SUPPLIED MATERIAL:
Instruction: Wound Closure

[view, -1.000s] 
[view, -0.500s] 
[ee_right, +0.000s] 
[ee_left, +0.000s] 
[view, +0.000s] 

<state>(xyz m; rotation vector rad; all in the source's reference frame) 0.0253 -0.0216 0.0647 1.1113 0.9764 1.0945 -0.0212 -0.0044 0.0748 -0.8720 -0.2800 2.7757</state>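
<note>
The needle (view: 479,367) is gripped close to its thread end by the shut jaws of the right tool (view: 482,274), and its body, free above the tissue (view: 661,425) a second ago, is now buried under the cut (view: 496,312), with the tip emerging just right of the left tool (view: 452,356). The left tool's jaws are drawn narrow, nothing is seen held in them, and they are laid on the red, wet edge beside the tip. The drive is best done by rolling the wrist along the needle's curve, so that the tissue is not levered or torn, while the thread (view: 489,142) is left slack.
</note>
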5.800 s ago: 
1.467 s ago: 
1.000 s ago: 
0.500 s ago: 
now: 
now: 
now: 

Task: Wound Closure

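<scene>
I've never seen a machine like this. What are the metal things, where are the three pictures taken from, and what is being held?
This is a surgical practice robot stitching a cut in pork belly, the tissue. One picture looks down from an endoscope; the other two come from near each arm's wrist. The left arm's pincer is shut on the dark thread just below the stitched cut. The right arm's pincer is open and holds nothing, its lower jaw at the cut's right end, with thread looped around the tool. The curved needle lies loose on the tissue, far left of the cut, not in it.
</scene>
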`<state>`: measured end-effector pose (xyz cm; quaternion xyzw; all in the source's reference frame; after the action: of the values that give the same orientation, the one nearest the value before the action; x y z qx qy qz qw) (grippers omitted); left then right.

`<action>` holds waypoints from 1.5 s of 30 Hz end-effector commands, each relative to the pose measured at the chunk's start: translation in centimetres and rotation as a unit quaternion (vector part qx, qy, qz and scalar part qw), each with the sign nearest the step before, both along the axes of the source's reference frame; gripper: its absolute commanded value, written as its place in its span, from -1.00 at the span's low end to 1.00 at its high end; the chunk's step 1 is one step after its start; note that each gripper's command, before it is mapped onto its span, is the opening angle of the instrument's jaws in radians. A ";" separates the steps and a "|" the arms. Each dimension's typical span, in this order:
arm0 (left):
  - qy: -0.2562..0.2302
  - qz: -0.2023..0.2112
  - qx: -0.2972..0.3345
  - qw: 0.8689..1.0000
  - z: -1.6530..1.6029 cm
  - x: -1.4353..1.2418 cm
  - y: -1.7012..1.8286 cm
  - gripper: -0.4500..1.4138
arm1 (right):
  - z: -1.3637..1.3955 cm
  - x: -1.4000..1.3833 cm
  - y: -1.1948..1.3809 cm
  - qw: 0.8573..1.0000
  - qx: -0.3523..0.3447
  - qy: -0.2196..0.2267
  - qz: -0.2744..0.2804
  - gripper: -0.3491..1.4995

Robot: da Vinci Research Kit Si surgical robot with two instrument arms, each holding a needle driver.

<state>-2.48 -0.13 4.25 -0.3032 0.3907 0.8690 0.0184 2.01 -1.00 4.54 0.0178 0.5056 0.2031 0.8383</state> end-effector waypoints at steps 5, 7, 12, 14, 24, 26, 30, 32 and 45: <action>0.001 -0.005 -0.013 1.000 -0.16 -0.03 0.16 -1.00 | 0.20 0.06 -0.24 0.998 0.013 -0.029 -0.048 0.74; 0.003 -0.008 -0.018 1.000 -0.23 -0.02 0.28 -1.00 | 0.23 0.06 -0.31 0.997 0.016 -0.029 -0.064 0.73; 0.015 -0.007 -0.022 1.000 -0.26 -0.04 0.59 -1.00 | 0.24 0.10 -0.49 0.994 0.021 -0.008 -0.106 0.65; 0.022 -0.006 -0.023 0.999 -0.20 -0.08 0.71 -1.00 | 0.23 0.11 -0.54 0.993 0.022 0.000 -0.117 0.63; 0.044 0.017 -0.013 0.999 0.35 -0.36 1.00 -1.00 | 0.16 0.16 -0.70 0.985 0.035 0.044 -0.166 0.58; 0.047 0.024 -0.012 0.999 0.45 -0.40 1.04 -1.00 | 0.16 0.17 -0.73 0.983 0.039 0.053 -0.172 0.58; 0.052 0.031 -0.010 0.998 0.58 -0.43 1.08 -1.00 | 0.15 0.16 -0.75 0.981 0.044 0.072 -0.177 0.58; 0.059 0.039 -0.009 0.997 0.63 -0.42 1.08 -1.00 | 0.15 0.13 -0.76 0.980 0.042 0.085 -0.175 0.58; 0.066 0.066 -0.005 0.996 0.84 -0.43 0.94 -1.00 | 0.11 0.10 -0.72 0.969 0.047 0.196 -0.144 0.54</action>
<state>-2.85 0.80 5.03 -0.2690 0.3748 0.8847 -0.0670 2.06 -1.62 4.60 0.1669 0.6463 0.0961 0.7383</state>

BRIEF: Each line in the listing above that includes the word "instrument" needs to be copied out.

EXPECTED ANSWER:
`<action>` holds waypoints from 1.5 s of 30 Hz end-effector commands, each relative to the pose measured at the chunk's start: translation in centimetres and rotation as a unit quaternion (vector part qx, qy, qz and scalar part qw), each with the sign nearest the step before, both along the axes of the source's reference frame; gripper: its absolute commanded value, written as its place in its span, from -1.00 at the span's low end to 1.00 at its high end; the chunk's step 1 is one step after its start; note that each gripper's command, before it is mapped onto its span, is the opening angle of the instrument's jaws in radians. A ";" separates the steps and a "|" the arms. Each dimension's typical span, in this order:
Robot: da Vinci Research Kit Si surgical robot with two instrument arms, each holding a needle driver.

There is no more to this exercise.